_Required action_.
Every entry is to be transcribed as it stands. Images stay out.

(Records from a data collection)
= Beginning of Section =

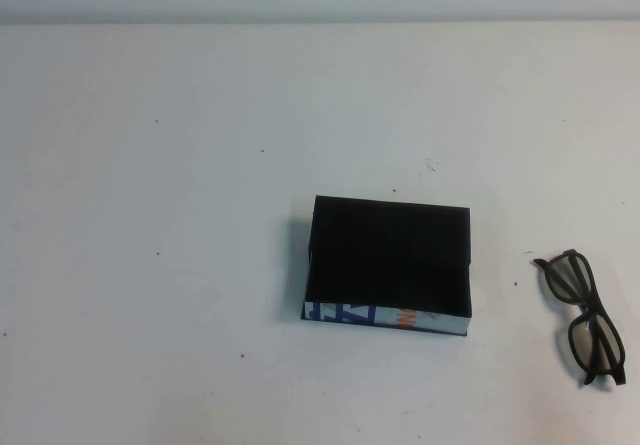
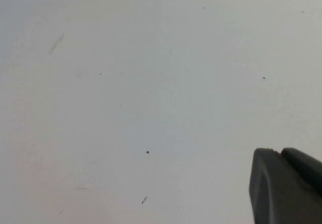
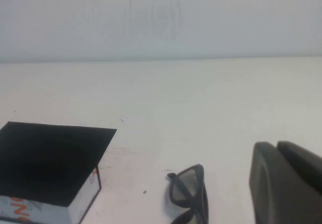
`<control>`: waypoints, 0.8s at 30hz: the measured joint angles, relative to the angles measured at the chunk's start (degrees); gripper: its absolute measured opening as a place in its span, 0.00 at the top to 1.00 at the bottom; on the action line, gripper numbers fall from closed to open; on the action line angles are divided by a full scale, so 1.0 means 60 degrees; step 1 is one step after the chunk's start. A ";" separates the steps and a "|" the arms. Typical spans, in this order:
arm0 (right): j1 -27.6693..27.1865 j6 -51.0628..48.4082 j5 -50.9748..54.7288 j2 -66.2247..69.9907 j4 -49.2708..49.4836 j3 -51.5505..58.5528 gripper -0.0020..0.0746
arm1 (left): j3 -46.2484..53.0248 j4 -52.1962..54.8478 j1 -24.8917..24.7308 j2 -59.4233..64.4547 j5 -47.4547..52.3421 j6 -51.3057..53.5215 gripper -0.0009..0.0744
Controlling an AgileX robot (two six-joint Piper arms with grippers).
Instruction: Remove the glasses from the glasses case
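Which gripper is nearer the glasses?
Right. The right gripper is beside the glasses; the left gripper is over bare table, glasses out of view.

The high view looks steeply down from the robot's side onto the surface [image 1: 150,265]. The left gripper [image 2: 287,186] camera hangs close over bare surface. The right gripper [image 3: 287,183] camera sits low, facing the back wall [image 3: 161,17], sharing the glasses case [image 3: 50,158] and glasses [image 3: 191,194] with the high view.
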 joint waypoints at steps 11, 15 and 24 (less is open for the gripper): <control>-0.0600 0.0000 0.0442 0.0000 0.0000 0.0077 0.99 | 0.0000 0.0000 0.0000 0.0000 0.0000 0.0000 0.99; -0.0605 0.0000 0.0465 0.0000 0.0019 0.0077 0.99 | 0.0000 0.0000 0.0000 0.0000 0.0000 0.0000 0.99; -0.0621 0.0000 0.1763 0.0000 0.0056 0.0077 1.00 | 0.0000 0.0000 0.0000 0.0000 0.0000 0.0000 0.99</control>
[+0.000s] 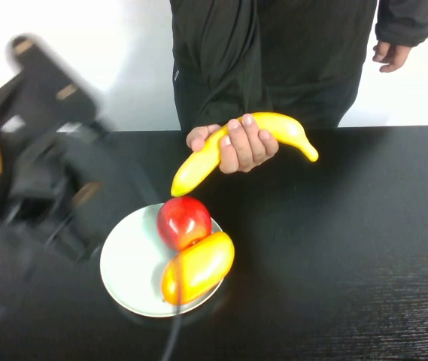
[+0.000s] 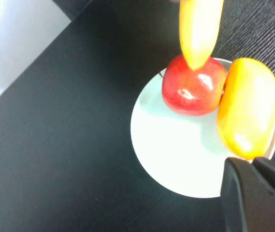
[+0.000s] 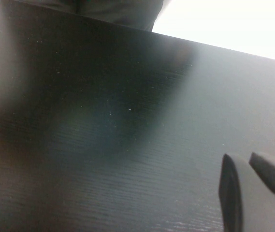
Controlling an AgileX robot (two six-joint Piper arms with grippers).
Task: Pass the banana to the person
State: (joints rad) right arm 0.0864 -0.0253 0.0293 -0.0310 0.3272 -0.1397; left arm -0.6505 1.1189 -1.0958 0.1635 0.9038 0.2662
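high view: the person [image 1: 274, 53] stands at the far edge of the black table [image 1: 364, 241], one hand [image 1: 238, 143] wrapped around the middle of the banana [image 1: 274, 128], which is held in the air above the table, its lower tip just above the red apple [image 1: 183, 220]. a white plate [image 1: 127, 263] sits on the table and holds two fruits: the apple at its far side and an orange-yellow oval fruit [image 1: 198, 267] touching it at the near right rim. the person's other hand [image 1: 391, 54] hangs by the side. the left arm shows blurred at the left, raised beside the plate; the left gripper cannot be made out here. left wrist view: the plate [image 2: 176, 159] carries the apple [image 2: 193, 87] and the oval fruit [image 2: 248, 106], pressed together; the banana tip [image 2: 199, 29] hangs over the apple. the left gripper [image 2: 253, 166] is above the plate's rim, its dark fingers [image 2: 238, 193] close together with only a thin gap, holding nothing. right wrist view: the right gripper [image 3: 247, 164] is over bare table [image 3: 103, 135], its fingers [image 3: 231, 188] nearly together, holding nothing; the person's dark clothing [image 3: 118, 9] shows at the far edge.
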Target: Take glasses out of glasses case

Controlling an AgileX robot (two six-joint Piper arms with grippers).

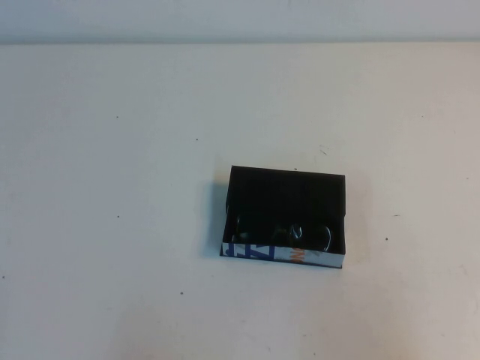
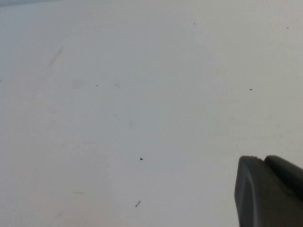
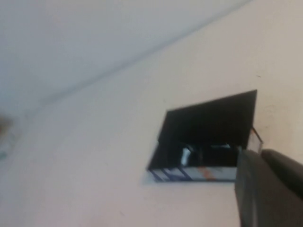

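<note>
The glasses case [image 1: 255, 252] is a flat black box with a white strip printed in blue and orange. It lies open-topped right of the table's centre. The dark glasses [image 1: 289, 234] lie inside it, along the strip side, with only glints of the lenses showing. In the right wrist view the case [image 3: 199, 174] and a lens glint of the glasses [image 3: 189, 153] show just beyond my right gripper [image 3: 259, 153], which is shut and empty. My left gripper [image 2: 262, 160] is shut and empty over bare table. Neither gripper shows in the high view.
The white table [image 1: 112, 187] carries only small dark specks. Its far edge meets a pale wall [image 1: 240, 19].
</note>
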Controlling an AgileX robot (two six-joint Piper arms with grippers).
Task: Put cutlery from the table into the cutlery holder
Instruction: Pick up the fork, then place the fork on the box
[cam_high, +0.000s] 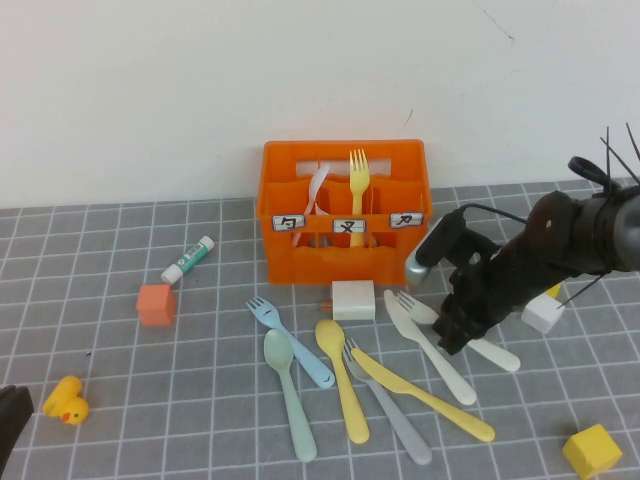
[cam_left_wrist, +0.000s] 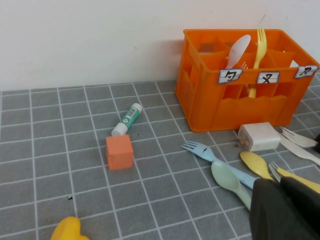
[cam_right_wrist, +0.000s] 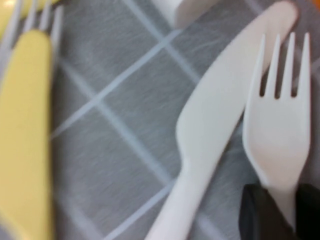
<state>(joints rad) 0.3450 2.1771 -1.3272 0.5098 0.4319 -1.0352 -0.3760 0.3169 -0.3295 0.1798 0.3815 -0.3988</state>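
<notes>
Right of the orange cutlery holder (cam_high: 346, 212), right gripper (cam_high: 452, 338) pinching the white fork (cam_right_wrist: 276, 135); left gripper (cam_left_wrist: 285, 210) parked, shut.

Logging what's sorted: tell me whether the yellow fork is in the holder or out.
In. The yellow fork stands upright, tines up, in a middle compartment of the cutlery holder, behind the centre label.

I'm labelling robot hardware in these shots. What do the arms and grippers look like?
Right arm: black, jointed, with a silver-grey cylinder, black cables and cable ties; right gripper has dark fingers. Left gripper: only dark, rounded fingers show, plus a black bit at the high view's corner.
</notes>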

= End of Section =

_Your response_.
`<control>`: waypoints, 0.8s at 30hz: the measured joint angles, relative to the angles measured at the chunk's start (degrees); gripper: its absolute measured opening as a place in its span, 0.00 at the top to 1.00 at the bottom; on the action line, gripper numbers fall from closed to open; on the action line angles are divided by a full scale, so 1.0 means 60 degrees; step 1 is one step after the chunk's start. A ";" separates the steps and a "|" the arms. Typical spans, in this order:
arm0 (right): j1 -27.6693..27.1865 j6 -51.0628..48.4082 j5 -50.9748..54.7288 j2 -66.2247..69.9907 j4 -49.2708..49.4836 j3 -51.5505..58.5528 gripper -0.0020..0.0746
arm1 (left): j3 -46.2484..53.0248 j4 -52.1962..54.8478 j1 -24.8917..24.7308 j2 -59.4233..64.4547 j5 -47.4547..52.3421 j6 -51.3057..53.5215 gripper -0.0009..0.0744
Controlling an AgileX robot (two six-joint Piper arms with grippers).
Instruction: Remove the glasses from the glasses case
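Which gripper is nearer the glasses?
Right. The right gripper is beside the glasses; the left gripper is over bare table, glasses out of view.

The high view looks steeply down from the robot's side onto the surface [image 1: 150,265]. The left gripper [image 2: 287,186] camera hangs close over bare surface. The right gripper [image 3: 287,183] camera sits low, facing the back wall [image 3: 161,17], sharing the glasses case [image 3: 50,158] and glasses [image 3: 191,194] with the high view.
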 joint waypoints at steps 11, 15 and 24 (less is open for the gripper): <control>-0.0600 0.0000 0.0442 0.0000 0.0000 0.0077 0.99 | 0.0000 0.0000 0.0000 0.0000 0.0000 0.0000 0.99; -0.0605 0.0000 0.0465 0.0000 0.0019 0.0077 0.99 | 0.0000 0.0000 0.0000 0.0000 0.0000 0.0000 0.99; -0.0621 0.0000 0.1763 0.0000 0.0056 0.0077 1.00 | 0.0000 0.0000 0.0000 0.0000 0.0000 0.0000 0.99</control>
[+0.000s] 
[+0.000s] 
[+0.000s] 
Controlling an AgileX robot (two six-joint Piper arms with grippers).
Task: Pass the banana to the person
State: (joints rad) right arm 0.0864 -0.0253 0.0293 -0.0310 0.3272 -0.1397; left arm -0.6505 1.1189 -1.0958 0.1635 0.9038 0.2662
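high view: the person [image 1: 274, 53] stands at the far edge of the black table [image 1: 364, 241], one hand [image 1: 238, 143] wrapped around the middle of the banana [image 1: 274, 128], which is held in the air above the table, its lower tip just above the red apple [image 1: 183, 220]. a white plate [image 1: 127, 263] sits on the table and holds two fruits: the apple at its far side and an orange-yellow oval fruit [image 1: 198, 267] touching it at the near right rim. the person's other hand [image 1: 391, 54] hangs by the side. the left arm shows blurred at the left, raised beside the plate; the left gripper cannot be made out here. left wrist view: the plate [image 2: 176, 159] carries the apple [image 2: 193, 87] and the oval fruit [image 2: 248, 106], pressed together; the banana tip [image 2: 199, 29] hangs over the apple. the left gripper [image 2: 253, 166] is above the plate's rim, its dark fingers [image 2: 238, 193] close together with only a thin gap, holding nothing. right wrist view: the right gripper [image 3: 247, 164] is over bare table [image 3: 103, 135], its fingers [image 3: 231, 188] nearly together, holding nothing; the person's dark clothing [image 3: 118, 9] shows at the far edge.
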Target: Take glasses out of glasses case

Controlling an AgileX robot (two six-joint Piper arms with grippers).


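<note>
The glasses case [image 1: 255, 252] is a flat black box with a white strip printed in blue and orange. It lies open-topped right of the table's centre. The dark glasses [image 1: 289, 234] lie inside it, along the strip side, with only glints of the lenses showing. In the right wrist view the case [image 3: 199, 174] and a lens glint of the glasses [image 3: 189, 153] show just beyond my right gripper [image 3: 259, 153], which is shut and empty. My left gripper [image 2: 262, 160] is shut and empty over bare table. Neither gripper shows in the high view.
The white table [image 1: 112, 187] carries only small dark specks. Its far edge meets a pale wall [image 1: 240, 19].
</note>
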Controlling an AgileX robot (two six-joint Piper arms with grippers).
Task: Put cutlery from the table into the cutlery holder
Instruction: Pick up the fork, then place the fork on the box
[cam_high, +0.000s] 
[cam_left_wrist, +0.000s] 
[cam_right_wrist, +0.000s] 
<state>(joints rad) 0.3450 2.1771 -1.3272 0.5098 0.4319 -1.0352 -0.3760 0.3169 -0.3295 0.1798 0.3815 -0.3988</state>
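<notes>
Right of the orange cutlery holder (cam_high: 346, 212), right gripper (cam_high: 452, 338) pinching the white fork (cam_right_wrist: 276, 135); left gripper (cam_left_wrist: 285, 210) parked, shut.

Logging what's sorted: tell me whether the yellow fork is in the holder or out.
In. The yellow fork stands upright, tines up, in a middle compartment of the cutlery holder, behind the centre label.

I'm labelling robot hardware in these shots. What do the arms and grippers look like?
Right arm: black, jointed, with a silver-grey cylinder, black cables and cable ties; right gripper has dark fingers. Left gripper: only dark, rounded fingers show, plus a black bit at the high view's corner.
</notes>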

This answer requires nothing more.